Polytraders Dev Guide
internal
v3 spine Phase 1 · Shared contracts 9 demo-wired · 0 shadow-ready · 0 production-live · 100 pending · 109 total 15/33 infra tasks the plan status board
HomeBy LayerGovernance6.9 ExperimentTracker

6.9 ExperimentTracker

Governance Governance Service Explain PLANNED Spec started capital · Indirect P7 · Governance & replay pending stub

ExperimentTracker manages shadow and limited-live A/B experiments, records matched-pair samples, computes confidence intervals, and emits a drift signal to StrategyRegistry when a variant underperforms.

v3 readiness

Docs27/27
donehow scored
Impl0/15
pendinghow scored
Backtest0/4
pendinghow scored
Runtime0/8
pendinghow scored

A bot is done when all four scores are. What does done mean?

1. Bot Identity

LayerGovernance  Governance
Bot classGovernance Service
AuthorityExplain
StatusPLANNED
ReadinessSpec started
Runs beforeStrategyRegistry promotion decision
Runs afterShadow or limited-live deployment of a strategy variant
Applies toAll strategies in shadow or limited-live experiment mode
Default modeshadow_only
User-visibleno
Developer ownerPolytraders core

2. Purpose

ExperimentTracker manages shadow and limited-live A/B experiments, records matched-pair samples, computes confidence intervals, and emits a drift signal to StrategyRegistry when a variant underperforms.

3. Why This Bot Matters

  • No experiment tracking

    Promotions are made without statistical evidence; regressions go undetected.

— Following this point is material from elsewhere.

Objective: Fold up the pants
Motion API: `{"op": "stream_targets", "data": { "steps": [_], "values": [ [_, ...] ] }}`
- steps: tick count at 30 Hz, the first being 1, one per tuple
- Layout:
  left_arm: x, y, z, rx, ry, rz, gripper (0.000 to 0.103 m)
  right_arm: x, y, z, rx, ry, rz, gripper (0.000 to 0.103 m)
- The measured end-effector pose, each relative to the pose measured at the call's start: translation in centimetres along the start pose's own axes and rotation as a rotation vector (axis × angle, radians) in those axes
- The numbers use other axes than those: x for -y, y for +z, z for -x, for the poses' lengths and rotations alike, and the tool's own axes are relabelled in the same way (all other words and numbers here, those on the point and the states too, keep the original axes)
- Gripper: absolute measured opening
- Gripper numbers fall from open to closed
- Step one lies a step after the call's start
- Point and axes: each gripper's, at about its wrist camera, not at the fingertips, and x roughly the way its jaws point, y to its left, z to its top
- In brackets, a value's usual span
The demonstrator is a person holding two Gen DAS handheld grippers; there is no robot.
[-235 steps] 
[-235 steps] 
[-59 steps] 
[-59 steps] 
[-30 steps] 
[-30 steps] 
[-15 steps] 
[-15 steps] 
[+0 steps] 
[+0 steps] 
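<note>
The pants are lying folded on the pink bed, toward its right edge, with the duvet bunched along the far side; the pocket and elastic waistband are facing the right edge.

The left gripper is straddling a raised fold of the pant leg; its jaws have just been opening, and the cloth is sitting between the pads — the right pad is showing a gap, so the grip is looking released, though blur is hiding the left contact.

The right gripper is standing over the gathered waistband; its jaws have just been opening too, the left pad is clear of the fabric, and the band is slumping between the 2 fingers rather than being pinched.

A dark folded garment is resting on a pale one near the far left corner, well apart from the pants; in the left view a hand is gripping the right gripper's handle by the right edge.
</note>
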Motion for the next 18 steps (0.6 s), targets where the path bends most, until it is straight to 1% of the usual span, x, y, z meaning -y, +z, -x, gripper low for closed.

  • Auto-promote without human sign-off

    A variant with a transient winning streak is promoted before significance is established.

No worked examples on this bot yet. Worked examples are optional but strongly recommended — they turn an abstract failure mode into something a developer can verify in a fixture.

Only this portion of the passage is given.